One of the biggest challenges with using JWTs is really all these gotchas that you have to think about. This isn't dissimilar to the infamous `alg:none` fiasco. In this case, it's not really about protecting against an attack, but forcing the developer on the other end to think about it. Their quick initial code that doesn't bother setting exp or has it hard-coded to 1000 years in the future will never work, so it had less chance of being left in to cause a security issue later.
Yep, and that is what we do. But we also check to ensure that a secure cipher was used, not none. Many of the "JWT is insecure" type articles (and real vulnerabilities found) were based on the fact that people just used dumb defaults and didn't secure things. So the argument is really that JWT is a footgun without some adult supervision.
That’s a good point, I was specifically addressing “stateless auth” as an issue of persisting authentication related state on the client side vs. the server side, as opposed to “the authentication system has no state”, since that’s usually the framing of the question.
In general authentication/authorization isn’t just a binary in or out. For example, you might have to reauthenticate to access password or 2FA settings in your account, so now you have multiple authenticated states. So I made my comment from the assumption that you probably need to decorate the user’s authentication “state” with extra information for your service. In those cases, I was suggesting to only carry that info in the token if you need to cross service boundaries with it, such as if you have multiple front end micro services operating on independent data stores.
In more words, if you need to carry application state and you haven't outgrown the simple database cluster, then just use the tried and true formula of carrying state via SQL database. Pretty much every engineer these days understands how the architecture works, it's fast and reliable due to the sheer maturity of the components involved, and you don't add cryptography and maliciously crafted input attack surfaces to your auth system (see the recent talk at BlackHat 2019 about Outlook accepting unverified auth tokens).

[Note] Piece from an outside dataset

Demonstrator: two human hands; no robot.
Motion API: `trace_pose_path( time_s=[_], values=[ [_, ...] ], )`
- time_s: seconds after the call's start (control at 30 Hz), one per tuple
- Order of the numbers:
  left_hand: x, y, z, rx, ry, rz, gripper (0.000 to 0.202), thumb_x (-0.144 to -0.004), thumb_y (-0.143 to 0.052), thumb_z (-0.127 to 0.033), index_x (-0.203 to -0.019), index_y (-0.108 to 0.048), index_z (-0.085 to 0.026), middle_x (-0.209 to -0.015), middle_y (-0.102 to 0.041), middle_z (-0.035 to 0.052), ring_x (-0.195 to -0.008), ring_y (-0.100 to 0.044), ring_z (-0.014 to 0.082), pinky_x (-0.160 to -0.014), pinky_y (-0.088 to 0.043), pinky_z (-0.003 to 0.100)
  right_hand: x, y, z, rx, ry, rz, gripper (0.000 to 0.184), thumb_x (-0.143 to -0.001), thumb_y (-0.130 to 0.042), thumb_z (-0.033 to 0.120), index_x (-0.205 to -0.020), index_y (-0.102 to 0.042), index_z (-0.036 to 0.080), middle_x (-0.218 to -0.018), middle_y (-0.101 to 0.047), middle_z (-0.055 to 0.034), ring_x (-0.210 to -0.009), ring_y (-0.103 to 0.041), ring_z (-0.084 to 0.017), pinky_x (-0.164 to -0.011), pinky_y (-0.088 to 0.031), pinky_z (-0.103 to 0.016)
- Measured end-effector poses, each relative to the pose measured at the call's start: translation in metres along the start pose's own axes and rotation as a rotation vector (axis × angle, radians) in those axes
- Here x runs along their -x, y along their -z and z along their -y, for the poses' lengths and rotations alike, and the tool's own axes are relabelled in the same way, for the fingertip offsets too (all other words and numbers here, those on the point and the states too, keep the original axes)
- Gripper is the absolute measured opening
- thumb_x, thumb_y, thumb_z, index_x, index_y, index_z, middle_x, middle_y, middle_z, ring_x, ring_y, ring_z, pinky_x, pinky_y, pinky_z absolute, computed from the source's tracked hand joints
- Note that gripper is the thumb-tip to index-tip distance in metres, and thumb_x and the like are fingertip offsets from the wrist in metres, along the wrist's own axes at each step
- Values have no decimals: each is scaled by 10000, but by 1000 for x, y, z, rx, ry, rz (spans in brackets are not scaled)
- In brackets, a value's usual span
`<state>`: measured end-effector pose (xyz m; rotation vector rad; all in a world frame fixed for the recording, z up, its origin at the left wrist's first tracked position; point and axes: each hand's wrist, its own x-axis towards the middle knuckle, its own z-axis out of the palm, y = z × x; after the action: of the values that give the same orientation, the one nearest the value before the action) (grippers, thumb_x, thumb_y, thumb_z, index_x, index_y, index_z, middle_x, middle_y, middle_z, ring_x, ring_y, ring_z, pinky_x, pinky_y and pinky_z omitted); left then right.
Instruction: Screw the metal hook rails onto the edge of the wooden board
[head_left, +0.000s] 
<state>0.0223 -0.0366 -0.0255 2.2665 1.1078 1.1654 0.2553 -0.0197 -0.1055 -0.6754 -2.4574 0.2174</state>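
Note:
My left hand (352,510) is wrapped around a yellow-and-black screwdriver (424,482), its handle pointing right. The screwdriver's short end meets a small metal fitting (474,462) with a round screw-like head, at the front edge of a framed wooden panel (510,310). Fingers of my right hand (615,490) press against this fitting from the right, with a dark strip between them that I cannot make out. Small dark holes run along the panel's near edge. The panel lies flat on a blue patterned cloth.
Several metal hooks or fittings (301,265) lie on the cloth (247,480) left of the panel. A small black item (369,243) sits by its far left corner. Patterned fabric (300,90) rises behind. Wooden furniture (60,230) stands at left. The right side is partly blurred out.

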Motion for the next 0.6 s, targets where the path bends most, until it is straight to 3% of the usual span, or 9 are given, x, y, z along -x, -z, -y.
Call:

In this case using a predictable and mature approach is a good thing.
On the other hand, JWT's work well for (1) federated authentication, though revocation is still hard, and (2) carrying authorization claims. The reason is that these aren't state in the sense of application state. They're attestations of an existing fact and you're using the signature mechanism to let one service trust another without having to talk directly to each other or to protect any shared secrets. You need to send signed payloads containing user ID's and lists of claims anyway, and JWT's meet those requirements pretty well.